Ладно, хорошо. Решено.
Я просто позвонил Эмми, и после расспросов касательно растения и не рассказывал ли мне Уолтер про Стеллу она наконец поняла, почему я так обеспокоен. Она довольно убедительно сказала, что Уолтер не умер. Он был в доме Хамфри Кинга, успокаивал миссис Кинг.
— Так он в порядке? — сказал я.
— Да. Ты молодец, что позвонил.
Уолтер не умер. Его не переехал автобус. Мне так полегчало, что я, наверное, смог бы выслушать его историю о расстреле. Мне так полегчало, что я бы и сам смог ее рассказать.

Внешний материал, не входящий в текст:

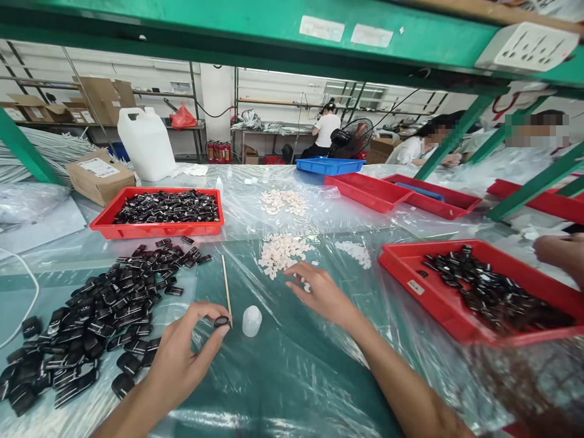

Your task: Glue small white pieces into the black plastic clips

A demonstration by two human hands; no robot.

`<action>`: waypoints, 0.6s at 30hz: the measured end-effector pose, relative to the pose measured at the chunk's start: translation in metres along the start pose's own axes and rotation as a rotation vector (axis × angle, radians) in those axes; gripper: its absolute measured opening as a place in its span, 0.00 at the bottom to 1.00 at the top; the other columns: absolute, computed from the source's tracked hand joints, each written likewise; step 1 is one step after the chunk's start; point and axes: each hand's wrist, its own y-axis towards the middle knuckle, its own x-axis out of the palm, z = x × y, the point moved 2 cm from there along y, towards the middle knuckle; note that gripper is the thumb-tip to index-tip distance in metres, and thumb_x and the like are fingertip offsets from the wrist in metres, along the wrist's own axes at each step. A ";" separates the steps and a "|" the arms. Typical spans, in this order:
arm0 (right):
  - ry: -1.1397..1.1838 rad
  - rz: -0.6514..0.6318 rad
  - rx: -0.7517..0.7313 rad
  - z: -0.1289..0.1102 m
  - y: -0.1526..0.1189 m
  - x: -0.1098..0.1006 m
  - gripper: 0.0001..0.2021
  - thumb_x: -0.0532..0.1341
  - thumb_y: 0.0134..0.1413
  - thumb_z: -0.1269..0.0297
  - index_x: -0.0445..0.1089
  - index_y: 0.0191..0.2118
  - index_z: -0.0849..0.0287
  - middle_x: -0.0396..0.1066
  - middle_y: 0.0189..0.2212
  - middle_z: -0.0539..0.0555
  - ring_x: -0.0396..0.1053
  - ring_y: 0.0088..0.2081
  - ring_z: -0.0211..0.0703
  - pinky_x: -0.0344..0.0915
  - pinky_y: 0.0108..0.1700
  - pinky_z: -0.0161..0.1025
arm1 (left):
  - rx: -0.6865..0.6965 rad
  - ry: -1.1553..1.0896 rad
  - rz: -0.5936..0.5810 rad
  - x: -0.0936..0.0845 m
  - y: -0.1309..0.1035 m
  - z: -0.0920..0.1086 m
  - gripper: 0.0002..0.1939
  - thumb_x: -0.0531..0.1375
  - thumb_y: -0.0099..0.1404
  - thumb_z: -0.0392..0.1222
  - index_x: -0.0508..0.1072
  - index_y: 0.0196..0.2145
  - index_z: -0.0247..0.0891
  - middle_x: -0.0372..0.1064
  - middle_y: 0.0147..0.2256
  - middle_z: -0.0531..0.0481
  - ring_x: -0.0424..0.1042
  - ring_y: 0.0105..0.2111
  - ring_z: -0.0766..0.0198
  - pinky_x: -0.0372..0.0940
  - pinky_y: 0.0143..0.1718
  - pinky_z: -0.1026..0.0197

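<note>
My left hand (pixel 185 344) pinches a small black oval plastic part (pixel 221 320) between thumb and forefinger, low over the plastic-covered table. My right hand (pixel 325 295) is at the near edge of a pile of small cream-white pieces (pixel 281 248). Its thumb and forefinger are a little apart, and I see nothing held between them. Just beyond the black part lies a thin wooden stick (pixel 225 277). A small translucent white bottle or cap (pixel 252 321) stands between my hands. Many loose black parts (pixel 104 310) are heaped left of my left hand.
A red tray (pixel 107 228) full of black parts stands behind the heap; another red tray (pixel 413 286) is at right, beside another person's hand (pixel 561 255). Farther back are a second cream pile (pixel 283 202), a white jug (pixel 146 146) and a blue tray (pixel 331 165). A green beam (pixel 255 30) crosses overhead.
</note>
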 end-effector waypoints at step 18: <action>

То был не первый раз, когда я просил деньги дяди Грегори. Однажды я украл несколько шоколадных сигарет “Лаки Бой” с витрины со сладостями в одном из отцовских магазинов. Новый помощник, имени которого я не знал, отвел меня в кладовую и устроил нагоняй, еще один я получил от родителей, когда вернулся домой. Я чуть не расплакался, мне хотелось быть сильнее, и я представил себя дядей Грегори в кабине “Канберры” или на старте мотогонок.
После нагоняя я вытянулся по струнке, извинился и попросил денег на билет до Аделаиды, где собирался начать новую жизнь в качестве летчика и любителя крикета. Мать сказала “нет”, и если я хочу управлять сетью табачных магазинов, то должен научиться быть честным. Затем отец сказал “нет”. Так что я все-таки расплакался, а мама обняла меня и сказала, что я получу деньги, когда вырасту, если пообещаю никогда больше не красть. Я пообещал.
— И не курить, — добавила она.
Впоследствии я редко об этом задумывался — только если казалось, что лишь роскошный скейт, или самокат с моторчиком, или приличный магнитофон стоят между мною и моей популярностью в школе.